→ Problem to solve:
Print the entire listing. Each line must match the original exactly.
☆ ☆ ☆ ☆
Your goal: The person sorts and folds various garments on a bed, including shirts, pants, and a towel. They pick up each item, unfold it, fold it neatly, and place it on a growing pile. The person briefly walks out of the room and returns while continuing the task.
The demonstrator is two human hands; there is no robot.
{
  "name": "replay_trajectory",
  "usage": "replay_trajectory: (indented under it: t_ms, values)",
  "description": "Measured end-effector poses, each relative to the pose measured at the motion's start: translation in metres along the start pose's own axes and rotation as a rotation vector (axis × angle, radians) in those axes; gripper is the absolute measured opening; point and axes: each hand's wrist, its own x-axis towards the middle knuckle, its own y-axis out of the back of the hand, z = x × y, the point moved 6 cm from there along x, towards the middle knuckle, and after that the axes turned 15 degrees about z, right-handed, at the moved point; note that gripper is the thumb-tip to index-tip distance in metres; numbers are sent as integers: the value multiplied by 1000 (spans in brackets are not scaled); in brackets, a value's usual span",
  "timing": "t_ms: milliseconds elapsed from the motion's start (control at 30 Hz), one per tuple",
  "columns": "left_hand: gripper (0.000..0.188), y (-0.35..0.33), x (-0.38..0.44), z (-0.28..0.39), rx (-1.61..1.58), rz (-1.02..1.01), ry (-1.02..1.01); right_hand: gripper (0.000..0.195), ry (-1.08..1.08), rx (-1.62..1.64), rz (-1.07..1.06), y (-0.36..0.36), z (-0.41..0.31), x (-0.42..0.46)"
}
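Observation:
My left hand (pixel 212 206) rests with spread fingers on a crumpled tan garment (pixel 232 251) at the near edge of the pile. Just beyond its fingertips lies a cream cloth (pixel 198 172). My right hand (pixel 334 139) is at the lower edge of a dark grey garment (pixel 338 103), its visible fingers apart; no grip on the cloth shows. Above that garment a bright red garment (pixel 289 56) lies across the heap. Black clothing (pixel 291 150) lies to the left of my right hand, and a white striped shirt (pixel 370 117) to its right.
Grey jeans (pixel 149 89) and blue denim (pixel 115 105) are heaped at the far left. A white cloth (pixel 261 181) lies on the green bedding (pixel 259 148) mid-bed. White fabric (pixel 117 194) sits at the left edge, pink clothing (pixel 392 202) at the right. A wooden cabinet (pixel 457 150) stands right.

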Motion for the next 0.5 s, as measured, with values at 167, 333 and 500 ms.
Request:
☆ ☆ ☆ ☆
→ Written reply:
Your goal: The person sorts and folds various garments on a bed, including shirts, pants, and a towel. They pick up each item, unfold it, fold it neatly, and place it on a growing pile. The person briefly walks out of the room and returns while continuing the task.
The demonstrator is two human hands; there is no robot.
{
  "name": "replay_trajectory",
  "usage": "replay_trajectory: (indented under it: t_ms, values)",
  "description": "Measured end-effector poses, each relative to the pose measured at the motion's start: translation in metres along the start pose's own axes and rotation as a rotation vector (axis × angle, radians) in those axes; gripper is the absolute measured opening; point and axes: each hand's wrist, its own x-axis towards the middle knuckle, its own y-axis out of the back of the hand, z = x × y, the point moved 6 cm from there along x, towards the middle knuckle, and after that the axes turned 15 degrees about z, right-handed, at the moved point; note that gripper is the thumb-tip to index-tip distance in metres; numbers are sent as integers: the value multiplied by 1000 (spans in brackets are not scaled); in brackets, a value's usual span",
  "timing": "t_ms: milliseconds elapsed from the motion's start (control at 30 Hz), one per tuple",
  "columns": "left_hand: gripper (0.000..0.188), y (-0.35..0.33), x (-0.38..0.44), z (-0.28..0.39), rx (-1.61..1.58), rz (-1.02..1.01), ry (-1.02..1.01); right_hand: gripper (0.000..0.195), ry (-1.08..1.08), rx (-1.62..1.64), rz (-1.07..1.06), y (-0.36..0.36), z (-0.41..0.31), x (-0.42..0.46)"
}
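Observation:
My left hand (pixel 212 206) rests with spread fingers on a crumpled tan garment (pixel 232 251) at the near edge of the pile. Just beyond its fingertips lies a cream cloth (pixel 198 172). My right hand (pixel 334 139) is at the lower edge of a dark grey garment (pixel 338 103), its visible fingers apart; no grip on the cloth shows. Above that garment a bright red garment (pixel 289 56) lies across the heap. Black clothing (pixel 291 150) lies to the left of my right hand, and a white striped shirt (pixel 370 117) to its right.
Grey jeans (pixel 149 89) and blue denim (pixel 115 105) are heaped at the far left. A white cloth (pixel 261 181) lies on the green bedding (pixel 259 148) mid-bed. White fabric (pixel 117 194) sits at the left edge, pink clothing (pixel 392 202) at the right. A wooden cabinet (pixel 457 150) stands right.
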
Motion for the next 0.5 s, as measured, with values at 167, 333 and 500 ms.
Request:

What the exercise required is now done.